Business operations are getting more and more complex by the day. Some businesses are forced to deviate from the traditional method of conducting business so as to keep up with the market demands and the business as a whole. It’s now a common practice to outsource business requirements that are related to third-party service providers. This has given rise to the development of a set of businesses popularly known as supply chain providers. An accepted and sound business resorted to by most business interest involves third-party logistics supplier also called 3PL. These are management alternatives that are regarded as cost-effective and provides the required delivery services by a third party. The company is freed of the necessity of transporting services in favour of handling support operations and getting the help of a fulfilment specializing in storage and handling of support operations.

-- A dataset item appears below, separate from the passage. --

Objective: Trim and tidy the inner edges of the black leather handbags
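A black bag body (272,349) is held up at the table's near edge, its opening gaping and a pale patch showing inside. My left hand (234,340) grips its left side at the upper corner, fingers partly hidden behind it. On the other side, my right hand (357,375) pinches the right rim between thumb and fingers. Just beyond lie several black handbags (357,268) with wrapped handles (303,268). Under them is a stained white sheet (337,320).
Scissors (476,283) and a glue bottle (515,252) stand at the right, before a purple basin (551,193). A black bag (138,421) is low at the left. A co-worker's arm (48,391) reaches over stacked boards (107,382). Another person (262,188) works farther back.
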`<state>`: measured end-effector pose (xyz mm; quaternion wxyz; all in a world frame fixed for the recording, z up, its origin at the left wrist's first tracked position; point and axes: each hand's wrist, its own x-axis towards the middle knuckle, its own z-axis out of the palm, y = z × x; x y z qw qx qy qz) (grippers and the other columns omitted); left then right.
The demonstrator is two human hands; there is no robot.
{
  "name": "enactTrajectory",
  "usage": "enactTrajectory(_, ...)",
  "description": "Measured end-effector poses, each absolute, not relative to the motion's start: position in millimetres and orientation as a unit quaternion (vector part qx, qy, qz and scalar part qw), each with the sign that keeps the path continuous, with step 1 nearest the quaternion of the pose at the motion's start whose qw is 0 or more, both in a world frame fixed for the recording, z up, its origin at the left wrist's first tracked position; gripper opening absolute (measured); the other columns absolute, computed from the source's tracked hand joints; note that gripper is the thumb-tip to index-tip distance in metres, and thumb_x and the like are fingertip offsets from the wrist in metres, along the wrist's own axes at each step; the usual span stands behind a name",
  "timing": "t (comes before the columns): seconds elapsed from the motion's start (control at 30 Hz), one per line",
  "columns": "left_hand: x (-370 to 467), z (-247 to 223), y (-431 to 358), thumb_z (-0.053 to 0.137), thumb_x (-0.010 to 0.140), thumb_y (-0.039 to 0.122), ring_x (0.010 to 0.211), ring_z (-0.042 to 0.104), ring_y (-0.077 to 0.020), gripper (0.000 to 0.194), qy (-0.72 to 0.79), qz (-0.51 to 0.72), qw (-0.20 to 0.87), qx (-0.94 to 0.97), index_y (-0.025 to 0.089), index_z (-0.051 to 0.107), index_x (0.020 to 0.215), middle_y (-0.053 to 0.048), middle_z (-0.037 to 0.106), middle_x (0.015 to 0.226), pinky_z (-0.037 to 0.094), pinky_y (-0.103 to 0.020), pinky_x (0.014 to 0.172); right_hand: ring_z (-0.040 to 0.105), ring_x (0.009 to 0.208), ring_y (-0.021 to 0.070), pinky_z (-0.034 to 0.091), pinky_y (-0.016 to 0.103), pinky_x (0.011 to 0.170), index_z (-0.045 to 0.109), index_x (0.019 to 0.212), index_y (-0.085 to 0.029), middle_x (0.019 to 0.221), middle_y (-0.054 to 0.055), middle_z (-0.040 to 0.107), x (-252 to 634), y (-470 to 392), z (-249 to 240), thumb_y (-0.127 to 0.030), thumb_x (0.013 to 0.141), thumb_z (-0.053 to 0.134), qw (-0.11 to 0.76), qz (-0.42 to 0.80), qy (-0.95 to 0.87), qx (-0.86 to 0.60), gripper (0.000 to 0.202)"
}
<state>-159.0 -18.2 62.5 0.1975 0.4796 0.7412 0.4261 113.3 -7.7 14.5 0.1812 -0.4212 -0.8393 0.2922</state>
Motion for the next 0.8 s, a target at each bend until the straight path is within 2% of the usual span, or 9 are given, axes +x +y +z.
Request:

There are particular states in the course of the company operations where decisions needs to be made on the requirement to expand storage space as well as merchandise handling capabilities due to increases demand in the market. In circumstances where additional capital expenditure is not available due to the existing financial constrains position of the company, contracting fulfilment serves as a sensible option. It delivers the required capability with a fast turn around time that’s not achievable if the provider decides to expand with its own capital investment. A contract warehouse is a quick management alternative in cases where there’s an urgent demand for the storage area in response to a rise in market coverage. What is great about this kind of setup is that you don’t need to make changes in the company to deal with this expanded capabilities. You can simply work out a service arrangement with a fulfilment to facilitate the delivery and handling of logistics required for handling, storage and movement of products within the distribution chain. The 3PL provides the facilities and the needed labour to operate the facility. Thus, other than the company capital needs, the company won’t require more workers for the expanded capacities and the operations.
When you discuss with the fulfilment company regarding the needs of the business, the former takes charge of supplying the workforce and logistical operations. As an example, if you’re currently outsourcing the transportation of goods to your sales territory that is new, then the service supplier takes control of the storage area which will be required to set your control point of the additional sales territory. You do not even need to buy new trucks to transport your goods as the 3PL provider manages a fleet of delivery trucks.
You can even opt for collection and billing of the account into the third party service provider as it might be cost efficient that you outsource the full business operation cycle. This unloads responsibilities of the company’s accounting and billing department since the 3PL company shall be handling those responsibilities.